After sourcing, and after learning I am diabetic (am I? Am I really?) and not breaking my slap shot diet (so far have lost 6 pounds eliminating carbs and sugar) I broke two resolutions, I had a taco salad and a margarita. Yum. Heaven.


Friday, June 27, 2025

Where did Half a Year Go?

 The continuing saga of the Reselling Life

My inventory has taken over my life, my house, my sanity. I have two storage units and my garage, an Ebay "room" in the house, and he back family room is totally over run. My sales are just okay. I did fantastic with the booth in the local Peddler Antique Mall the first three months nearing 1000$ in sales.
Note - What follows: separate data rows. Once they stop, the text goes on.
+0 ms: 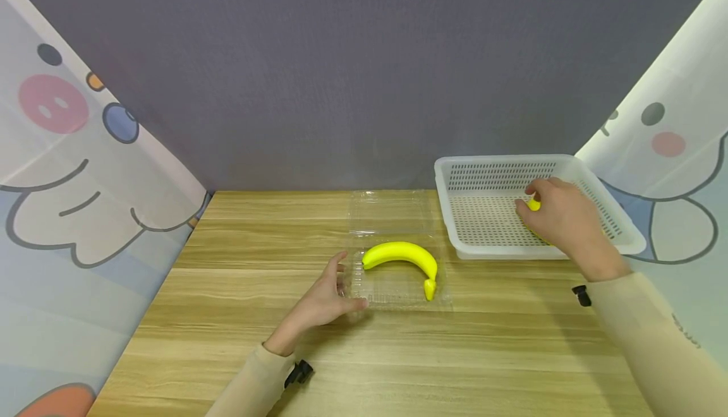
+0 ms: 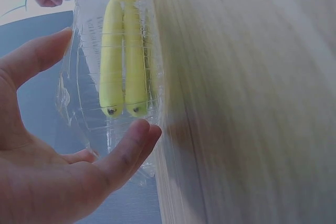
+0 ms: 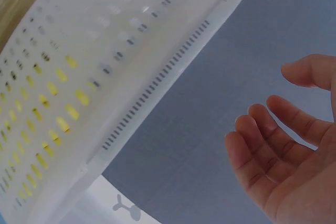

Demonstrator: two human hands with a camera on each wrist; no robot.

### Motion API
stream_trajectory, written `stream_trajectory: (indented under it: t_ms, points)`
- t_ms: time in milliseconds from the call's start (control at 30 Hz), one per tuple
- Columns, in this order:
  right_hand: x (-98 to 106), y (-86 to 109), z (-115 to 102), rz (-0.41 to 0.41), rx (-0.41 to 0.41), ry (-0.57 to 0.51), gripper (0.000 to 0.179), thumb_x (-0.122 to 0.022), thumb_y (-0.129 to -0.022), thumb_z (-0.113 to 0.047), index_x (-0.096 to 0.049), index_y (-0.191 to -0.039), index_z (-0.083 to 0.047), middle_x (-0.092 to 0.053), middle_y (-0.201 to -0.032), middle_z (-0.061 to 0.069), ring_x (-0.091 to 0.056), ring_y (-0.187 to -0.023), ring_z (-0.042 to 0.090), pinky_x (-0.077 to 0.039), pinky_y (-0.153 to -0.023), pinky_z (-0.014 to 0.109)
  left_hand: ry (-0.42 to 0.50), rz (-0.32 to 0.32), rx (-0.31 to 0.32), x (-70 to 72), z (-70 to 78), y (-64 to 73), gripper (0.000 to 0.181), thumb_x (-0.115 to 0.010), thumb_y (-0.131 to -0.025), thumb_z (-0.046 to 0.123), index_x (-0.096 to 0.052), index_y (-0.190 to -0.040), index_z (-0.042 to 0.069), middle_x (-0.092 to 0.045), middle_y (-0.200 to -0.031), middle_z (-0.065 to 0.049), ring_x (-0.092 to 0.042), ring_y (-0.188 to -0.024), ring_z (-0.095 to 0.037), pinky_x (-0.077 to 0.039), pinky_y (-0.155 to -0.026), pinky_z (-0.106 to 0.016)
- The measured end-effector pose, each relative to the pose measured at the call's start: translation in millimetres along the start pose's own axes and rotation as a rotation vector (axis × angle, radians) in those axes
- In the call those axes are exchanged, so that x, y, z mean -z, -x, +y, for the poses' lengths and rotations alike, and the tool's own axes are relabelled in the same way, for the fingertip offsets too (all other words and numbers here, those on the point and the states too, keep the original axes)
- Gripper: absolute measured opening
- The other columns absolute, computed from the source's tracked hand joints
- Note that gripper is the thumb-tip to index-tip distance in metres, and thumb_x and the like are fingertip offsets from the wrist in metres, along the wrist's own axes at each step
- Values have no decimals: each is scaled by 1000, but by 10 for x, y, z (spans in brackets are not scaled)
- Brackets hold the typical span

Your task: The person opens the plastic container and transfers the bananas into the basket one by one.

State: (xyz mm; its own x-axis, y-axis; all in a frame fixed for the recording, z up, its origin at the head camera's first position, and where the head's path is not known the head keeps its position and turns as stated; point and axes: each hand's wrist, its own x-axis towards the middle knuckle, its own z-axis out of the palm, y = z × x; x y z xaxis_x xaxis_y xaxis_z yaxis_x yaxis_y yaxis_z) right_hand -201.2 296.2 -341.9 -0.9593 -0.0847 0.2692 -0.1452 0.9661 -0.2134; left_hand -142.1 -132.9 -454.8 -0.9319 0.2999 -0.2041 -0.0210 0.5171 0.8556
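A yellow banana (image 1: 405,252) lies curved in a clear plastic clamshell box (image 1: 392,287), whose lid (image 1: 390,211) is folded back. My left hand (image 1: 325,294) is at the box's left side, thumb near the front corner and fingers spread along the wall. In the left wrist view two banana shapes (image 2: 112,61) show through the plastic; whether one is a reflection I cannot tell. My right hand (image 1: 563,218) is over the white basket (image 1: 495,253), bent fingers apart and nothing between them in the right wrist view. Something yellow (image 1: 533,205) in the basket is mostly hidden beneath it.
The slotted basket stands at the table's back right, close beside the box. Behind the wooden table (image 1: 227,316) rises a grey panel (image 1: 318,88). Cartoon-printed curtains (image 1: 114,170) hang on both sides.
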Motion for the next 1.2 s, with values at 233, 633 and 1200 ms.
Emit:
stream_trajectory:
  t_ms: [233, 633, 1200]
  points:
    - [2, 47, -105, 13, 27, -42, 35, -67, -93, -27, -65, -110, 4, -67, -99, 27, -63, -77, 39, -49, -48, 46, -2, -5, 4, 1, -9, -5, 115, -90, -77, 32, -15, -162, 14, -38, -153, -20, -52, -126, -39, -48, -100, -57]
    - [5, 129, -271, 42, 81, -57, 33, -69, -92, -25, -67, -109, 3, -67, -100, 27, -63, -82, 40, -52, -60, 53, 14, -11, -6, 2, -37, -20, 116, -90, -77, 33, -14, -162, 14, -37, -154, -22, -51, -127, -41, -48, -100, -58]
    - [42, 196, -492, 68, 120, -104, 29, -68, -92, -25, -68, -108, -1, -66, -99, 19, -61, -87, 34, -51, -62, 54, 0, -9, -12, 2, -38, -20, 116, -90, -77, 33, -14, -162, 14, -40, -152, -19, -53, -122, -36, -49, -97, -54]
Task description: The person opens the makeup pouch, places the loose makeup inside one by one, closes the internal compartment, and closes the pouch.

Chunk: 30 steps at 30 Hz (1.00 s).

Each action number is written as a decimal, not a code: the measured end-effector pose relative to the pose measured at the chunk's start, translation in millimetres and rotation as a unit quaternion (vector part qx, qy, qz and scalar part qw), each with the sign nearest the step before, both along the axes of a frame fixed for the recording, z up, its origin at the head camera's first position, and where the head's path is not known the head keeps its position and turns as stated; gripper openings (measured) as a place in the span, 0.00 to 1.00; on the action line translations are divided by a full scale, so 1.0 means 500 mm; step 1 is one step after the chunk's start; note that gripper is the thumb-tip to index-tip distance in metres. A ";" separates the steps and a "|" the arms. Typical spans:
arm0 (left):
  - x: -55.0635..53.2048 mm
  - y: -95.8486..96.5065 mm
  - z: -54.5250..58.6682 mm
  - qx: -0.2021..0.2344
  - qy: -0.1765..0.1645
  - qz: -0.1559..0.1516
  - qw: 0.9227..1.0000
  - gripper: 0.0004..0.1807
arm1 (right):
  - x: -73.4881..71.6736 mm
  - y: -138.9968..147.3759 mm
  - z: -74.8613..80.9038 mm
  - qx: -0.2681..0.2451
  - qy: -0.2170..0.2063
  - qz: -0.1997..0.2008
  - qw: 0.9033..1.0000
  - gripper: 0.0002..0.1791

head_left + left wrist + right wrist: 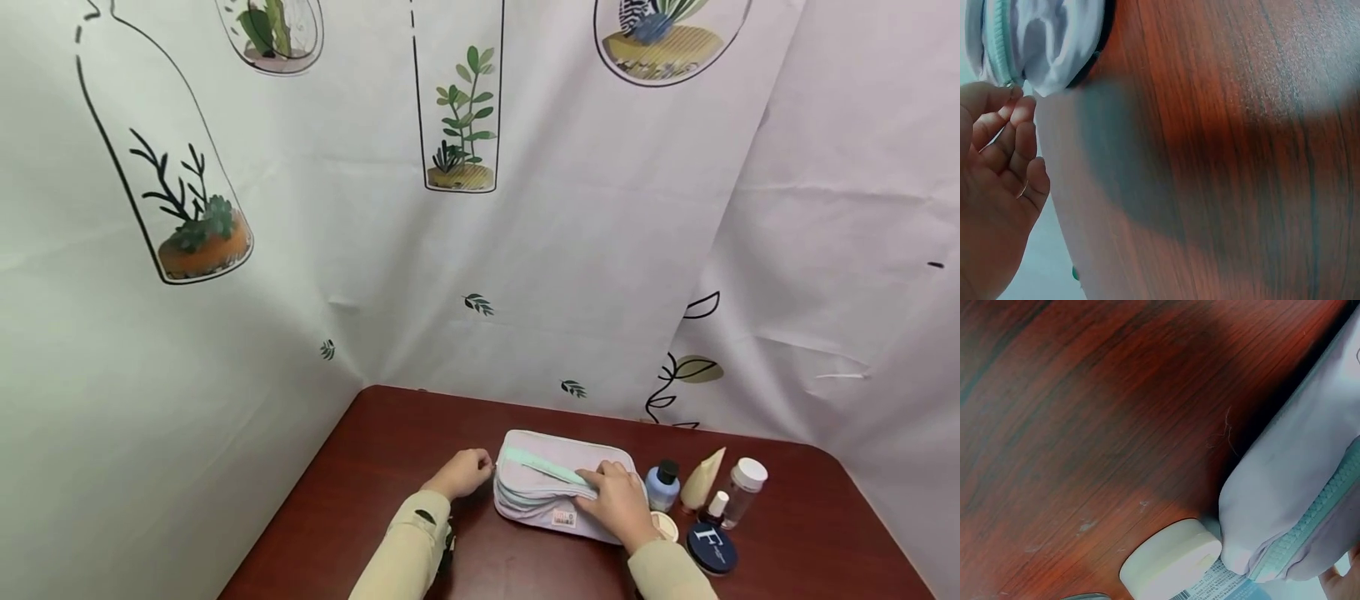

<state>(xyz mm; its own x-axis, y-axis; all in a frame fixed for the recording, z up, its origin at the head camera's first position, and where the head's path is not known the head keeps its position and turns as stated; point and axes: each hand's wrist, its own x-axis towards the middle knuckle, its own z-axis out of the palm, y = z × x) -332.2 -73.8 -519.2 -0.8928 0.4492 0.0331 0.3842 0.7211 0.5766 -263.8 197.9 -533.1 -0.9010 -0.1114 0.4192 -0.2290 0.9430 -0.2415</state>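
A pale lilac zippered pouch (555, 492) with mint-green trim lies on the table. Its mint zipper (999, 37) runs along the side, seen close in the left wrist view. At the pouch's left end, my left hand (467, 473) pinches the small zipper pull (1010, 84) between thumb and forefinger. My right hand (621, 500) grips the pouch's right front part, fingers over the top and thumb lower down. Only a bit of that hand shows at the edge of the right wrist view, beyond the pouch (1291, 481).
Right of the pouch stand a blue bottle with a black cap (663, 485), a cream tube (702, 481), a clear white-capped bottle (742, 492) and a small white-capped bottle (716, 507). A dark round compact (711, 547) and a cream round container (1169, 562) are nearer me.
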 end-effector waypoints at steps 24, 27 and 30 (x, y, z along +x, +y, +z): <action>0.040 0.052 0.016 0.091 0.006 -0.032 0.995 0.04 | -0.008 -0.038 0.012 0.005 0.038 -0.014 0.999 0.21; 0.045 0.067 0.013 0.083 0.030 -0.021 0.996 0.03 | -0.005 -0.047 0.017 0.009 0.037 -0.009 0.999 0.23; 0.050 0.074 0.008 0.075 0.042 -0.008 0.996 0.05 | -0.002 -0.042 0.026 0.008 0.004 0.013 1.000 0.28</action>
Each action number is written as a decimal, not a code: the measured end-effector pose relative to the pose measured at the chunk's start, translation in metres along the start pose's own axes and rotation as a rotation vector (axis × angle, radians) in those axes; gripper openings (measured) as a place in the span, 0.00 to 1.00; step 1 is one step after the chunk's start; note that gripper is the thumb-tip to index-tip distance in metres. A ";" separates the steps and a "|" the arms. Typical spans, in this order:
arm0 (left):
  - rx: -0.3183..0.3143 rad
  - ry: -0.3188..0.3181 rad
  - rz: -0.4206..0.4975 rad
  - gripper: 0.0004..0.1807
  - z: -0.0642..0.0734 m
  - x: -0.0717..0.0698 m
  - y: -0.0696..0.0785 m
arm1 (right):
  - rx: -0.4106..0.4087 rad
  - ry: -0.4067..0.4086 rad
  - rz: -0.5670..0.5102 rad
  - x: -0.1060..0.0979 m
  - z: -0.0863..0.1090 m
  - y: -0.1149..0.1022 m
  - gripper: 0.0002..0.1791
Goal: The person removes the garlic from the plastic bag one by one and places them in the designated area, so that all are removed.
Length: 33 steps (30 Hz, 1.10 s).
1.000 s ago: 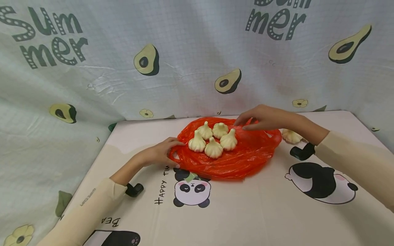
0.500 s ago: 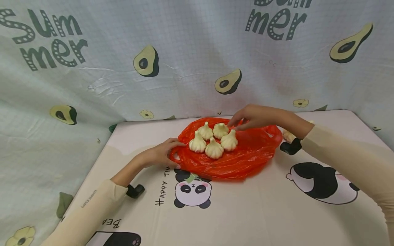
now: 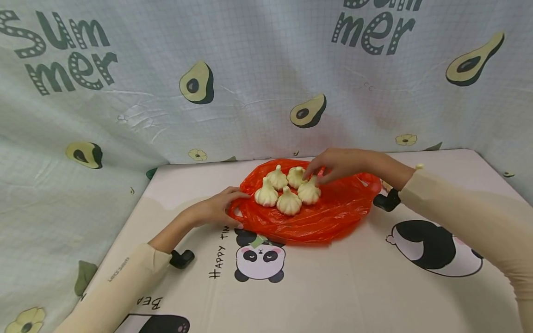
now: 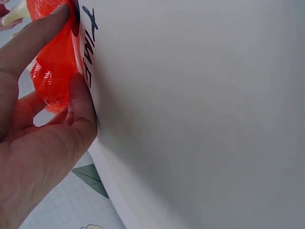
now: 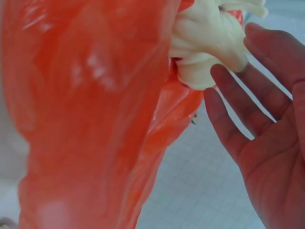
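Several white garlic bulbs [image 3: 288,201] sit grouped on a flattened red plastic bag [image 3: 341,208]. My left hand [image 3: 214,208] rests at the bag's left edge, thumb and index finger spread apart. In the left wrist view its fingertips [image 4: 60,12] touch the red plastic. From the right, my right hand [image 3: 343,163] reaches over the bag, fingertips right at the back-right bulb [image 3: 295,176] and above the front-right bulb [image 3: 309,192]. In the right wrist view the fingers [image 5: 232,88] extend loosely, spread, beside garlic [image 5: 202,40].
Another garlic bulb [image 3: 386,186] lies right of the bag, mostly hidden behind the right forearm. The table [image 3: 325,291] has a panda-print cover. A patterned cloth [image 3: 250,125] hangs behind the table's back edge.
My right hand has moved left across the bag and slightly lower, up to the garlic bulbs. The left hand and the bag look the same.
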<state>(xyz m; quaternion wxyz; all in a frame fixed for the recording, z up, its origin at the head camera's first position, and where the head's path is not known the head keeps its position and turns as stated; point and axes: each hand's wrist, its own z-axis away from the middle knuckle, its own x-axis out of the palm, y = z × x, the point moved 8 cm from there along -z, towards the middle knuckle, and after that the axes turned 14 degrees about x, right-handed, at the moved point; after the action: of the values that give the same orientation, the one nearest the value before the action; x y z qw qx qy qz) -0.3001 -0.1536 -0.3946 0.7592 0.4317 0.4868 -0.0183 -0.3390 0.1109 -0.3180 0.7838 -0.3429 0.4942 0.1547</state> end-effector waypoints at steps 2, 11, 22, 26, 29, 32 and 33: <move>-0.001 0.000 -0.002 0.43 0.000 0.000 0.000 | -0.009 -0.007 0.011 0.001 -0.002 -0.004 0.17; 0.001 -0.003 0.005 0.43 0.001 0.000 0.001 | -0.002 -0.096 0.097 0.013 -0.015 -0.015 0.17; -0.004 0.001 0.015 0.43 0.001 0.000 0.001 | 0.038 -0.165 0.127 0.029 -0.020 -0.019 0.19; 0.005 0.003 0.016 0.42 0.001 0.000 0.001 | 0.067 -0.149 0.140 0.035 -0.022 -0.018 0.22; 0.018 0.001 0.013 0.42 0.001 0.000 0.002 | 0.101 -0.139 0.142 0.038 -0.022 -0.016 0.24; 0.023 -0.001 0.010 0.42 0.001 0.000 0.002 | 0.085 -0.113 0.153 0.038 -0.021 -0.018 0.24; 0.021 -0.002 0.011 0.42 0.001 0.000 0.001 | 0.070 -0.097 0.158 0.037 -0.021 -0.019 0.24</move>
<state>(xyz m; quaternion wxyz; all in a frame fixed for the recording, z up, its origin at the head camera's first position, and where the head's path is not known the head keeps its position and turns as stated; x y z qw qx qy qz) -0.2991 -0.1533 -0.3935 0.7551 0.4424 0.4834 -0.0199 -0.3245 0.0797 -0.3495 0.8037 -0.2675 0.4860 0.2150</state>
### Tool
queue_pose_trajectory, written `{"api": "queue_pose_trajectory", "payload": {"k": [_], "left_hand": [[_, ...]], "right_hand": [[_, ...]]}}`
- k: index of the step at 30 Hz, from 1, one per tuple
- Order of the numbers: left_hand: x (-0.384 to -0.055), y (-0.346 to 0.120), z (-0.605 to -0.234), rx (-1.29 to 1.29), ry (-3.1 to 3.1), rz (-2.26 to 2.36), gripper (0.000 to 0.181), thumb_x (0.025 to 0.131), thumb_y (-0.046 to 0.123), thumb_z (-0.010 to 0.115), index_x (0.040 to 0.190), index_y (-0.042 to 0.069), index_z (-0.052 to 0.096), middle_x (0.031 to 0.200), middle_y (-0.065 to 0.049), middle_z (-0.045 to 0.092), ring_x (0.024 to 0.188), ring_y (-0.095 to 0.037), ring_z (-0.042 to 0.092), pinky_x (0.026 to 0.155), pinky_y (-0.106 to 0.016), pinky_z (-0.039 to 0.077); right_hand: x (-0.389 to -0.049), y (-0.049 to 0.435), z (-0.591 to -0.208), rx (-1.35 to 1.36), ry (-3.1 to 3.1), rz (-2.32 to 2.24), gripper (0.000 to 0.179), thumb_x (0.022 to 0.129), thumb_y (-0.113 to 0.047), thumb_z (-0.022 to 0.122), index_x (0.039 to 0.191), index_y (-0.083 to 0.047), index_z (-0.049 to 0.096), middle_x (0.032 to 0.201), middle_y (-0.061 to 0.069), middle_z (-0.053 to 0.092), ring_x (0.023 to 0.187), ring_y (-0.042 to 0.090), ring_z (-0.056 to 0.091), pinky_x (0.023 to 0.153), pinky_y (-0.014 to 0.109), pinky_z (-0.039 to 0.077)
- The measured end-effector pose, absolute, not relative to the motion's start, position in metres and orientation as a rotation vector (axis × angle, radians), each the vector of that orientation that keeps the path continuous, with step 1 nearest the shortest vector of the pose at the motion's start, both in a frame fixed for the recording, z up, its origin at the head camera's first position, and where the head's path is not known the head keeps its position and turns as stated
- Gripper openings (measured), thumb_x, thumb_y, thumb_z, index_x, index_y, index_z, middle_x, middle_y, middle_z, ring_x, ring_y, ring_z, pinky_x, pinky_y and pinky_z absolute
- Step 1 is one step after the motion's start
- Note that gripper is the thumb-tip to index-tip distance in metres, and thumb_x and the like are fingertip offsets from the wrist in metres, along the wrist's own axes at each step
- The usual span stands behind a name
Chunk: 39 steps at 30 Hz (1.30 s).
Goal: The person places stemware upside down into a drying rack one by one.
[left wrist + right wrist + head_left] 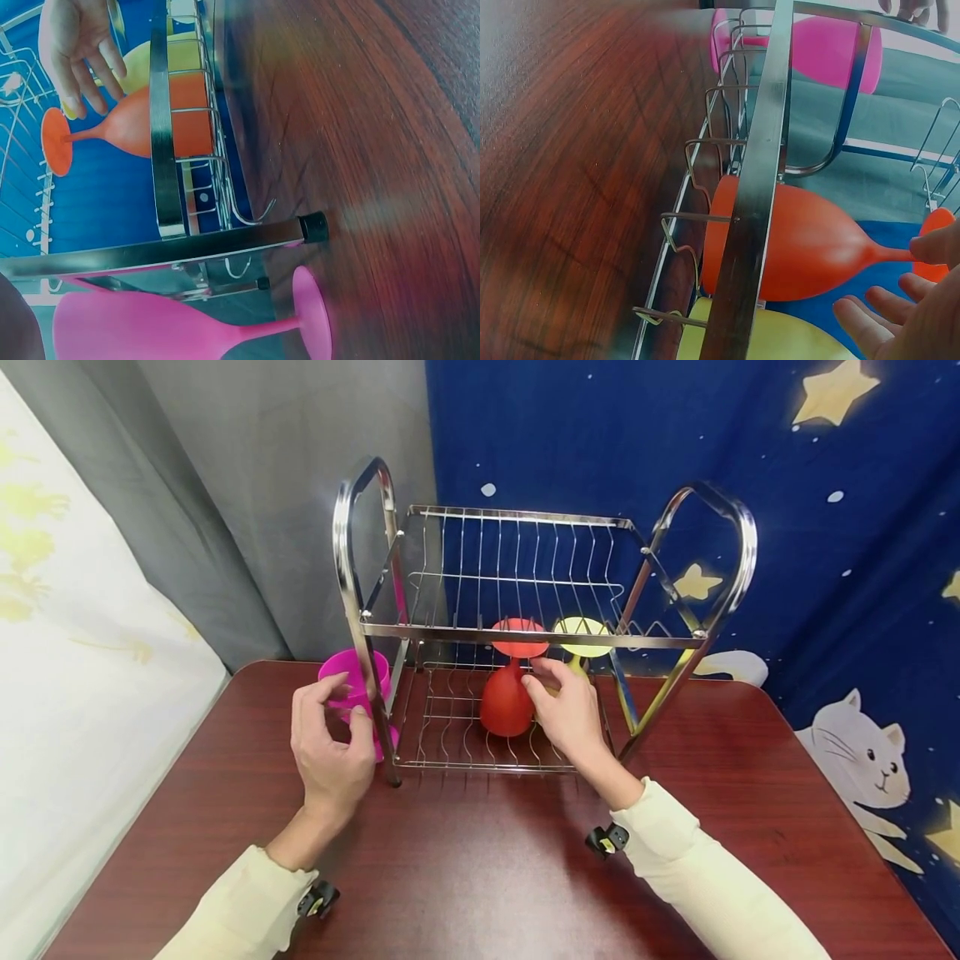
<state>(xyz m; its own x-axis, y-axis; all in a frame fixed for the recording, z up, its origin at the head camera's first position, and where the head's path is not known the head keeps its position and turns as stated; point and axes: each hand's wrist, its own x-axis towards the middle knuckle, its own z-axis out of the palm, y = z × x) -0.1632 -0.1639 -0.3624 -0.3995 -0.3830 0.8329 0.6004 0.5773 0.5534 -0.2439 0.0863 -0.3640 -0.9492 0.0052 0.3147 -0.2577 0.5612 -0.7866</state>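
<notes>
A pink goblet (356, 670) stands upright on the table just left of the dish rack (528, 635), its bowl partly behind the rack's leg. My left hand (333, 739) is in front of it, thumb and forefinger apart with a gap between them. On the lower tier, a red goblet (506, 700) stands upside down, foot up. Beside its stem is my right hand (566, 708), fingers loosely bent and apart from it in the right wrist view. A yellow goblet (583, 637), also upside down, stands to the right, partly hidden by that hand.
The metal rack has two wire tiers and tall curved side handles (738, 560). It stands on a dark red wooden table (480, 868). Behind hang a grey curtain (300, 485) and a blue curtain (540, 435) with stars.
</notes>
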Motion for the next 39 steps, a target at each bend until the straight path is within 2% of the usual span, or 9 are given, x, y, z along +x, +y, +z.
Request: {"api": "queue_pose_trajectory", "payload": {"k": [11, 16, 22, 25, 29, 33, 39], "left_hand": [[-0.172, -0.177, -0.376, -0.170, -1.657, -1.029, 0.053, 0.074, 0.005, 0.056, 0.124, -0.011, 0.052, 0.111, -0.030, 0.053, 0.102, -0.032, 0.049, 0.082, -0.029, 0.042], [-0.176, -0.182, -0.382, -0.156, -1.697, -0.969, 0.058, 0.073, 0.011, 0.058, 0.127, -0.007, 0.053, 0.120, -0.025, 0.054, 0.112, -0.032, 0.048, 0.090, -0.038, 0.039], [-0.180, -0.188, -0.391, -0.148, -1.748, -0.954, 0.062, 0.073, 0.012, 0.061, 0.133, 0.000, 0.051, 0.126, -0.020, 0.054, 0.116, -0.029, 0.046, 0.092, -0.033, 0.039], [-0.181, -0.190, -0.393, -0.134, -1.771, -0.952, 0.063, 0.074, 0.012, 0.061, 0.135, 0.001, 0.049, 0.128, -0.019, 0.052, 0.117, -0.028, 0.045, 0.090, -0.036, 0.040], [-0.181, -0.192, -0.396, -0.109, -1.803, -0.946, 0.065, 0.075, 0.015, 0.062, 0.136, 0.001, 0.047, 0.131, -0.018, 0.051, 0.119, -0.027, 0.044, 0.091, -0.040, 0.039], [-0.181, -0.193, -0.398, -0.083, -1.843, -0.942, 0.068, 0.075, 0.017, 0.063, 0.138, -0.001, 0.044, 0.134, -0.018, 0.048, 0.123, -0.026, 0.042, 0.094, -0.038, 0.037], [-0.182, -0.194, -0.401, -0.062, -1.870, -0.955, 0.074, 0.075, 0.020, 0.066, 0.142, 0.003, 0.040, 0.138, -0.018, 0.046, 0.127, -0.026, 0.040, 0.096, -0.036, 0.034]], "right_hand": [[-0.228, 0.090, -0.359, 0.234, -2.482, 1.356, 0.033, 0.092, -0.029, 0.066, 0.119, -0.010, 0.067, 0.117, 0.006, 0.069, 0.105, 0.018, 0.068, 0.088, 0.037, 0.055], [-0.223, 0.093, -0.355, 0.245, -2.481, 1.347, 0.033, 0.093, -0.030, 0.065, 0.119, -0.012, 0.067, 0.117, 0.005, 0.069, 0.105, 0.018, 0.068, 0.089, 0.037, 0.055], [-0.219, 0.095, -0.354, 0.255, -2.444, 1.356, 0.029, 0.092, -0.027, 0.067, 0.117, -0.013, 0.069, 0.115, 0.004, 0.071, 0.103, 0.017, 0.069, 0.086, 0.036, 0.056], [-0.218, 0.096, -0.353, 0.259, -2.422, 1.368, 0.028, 0.091, -0.026, 0.068, 0.116, -0.012, 0.070, 0.114, 0.005, 0.071, 0.102, 0.018, 0.069, 0.086, 0.037, 0.056], [-0.216, 0.098, -0.353, 0.261, -2.414, 1.370, 0.028, 0.091, -0.026, 0.068, 0.115, -0.012, 0.070, 0.114, 0.006, 0.071, 0.104, 0.020, 0.069, 0.087, 0.037, 0.056], [-0.214, 0.100, -0.353, 0.258, -2.408, 1.376, 0.028, 0.091, -0.025, 0.068, 0.114, -0.011, 0.070, 0.113, 0.006, 0.071, 0.104, 0.019, 0.069, 0.086, 0.037, 0.056], [-0.212, 0.103, -0.352, 0.249, -2.388, 1.405, 0.024, 0.090, -0.023, 0.069, 0.112, -0.014, 0.071, 0.109, 0.002, 0.072, 0.100, 0.014, 0.070, 0.084, 0.033, 0.056]]}}
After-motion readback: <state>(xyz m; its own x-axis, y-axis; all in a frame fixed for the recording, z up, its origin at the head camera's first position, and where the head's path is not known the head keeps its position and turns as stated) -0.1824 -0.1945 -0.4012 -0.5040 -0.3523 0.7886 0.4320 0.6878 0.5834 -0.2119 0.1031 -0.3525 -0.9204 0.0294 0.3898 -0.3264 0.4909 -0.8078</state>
This month as it nears a close, I've made 75$. What a let down.

I don't think I've done anything wrong, maybe I just need to rearrange the booth. Take out a few things and put some newer stuff in. Remove that back table and put in a library table. That will make it easier to access the wall above it and also, for people to remove the pictures.

And, because I was doing so well in the back of the mall, I thought I needed a 2nd booth in the front area and after a month of hounding the front desk, I got it. I take possession of it on Monday and I thing I am going to go in a different direction and fill it full of clothes, jewelry bags, pictures and a section dedicated to clear glass. 

Thursday, April 17, 2025

Where did March Go?

 

Two Sister Booth at the Peddler Mall. Its a work in Progress. I have been moving things around, adding furniture, adding inventory. Not much has sold. I have made rent last month (I began this new adventure in early March) and already this month. I am about 350$ in the black with two weekends to go.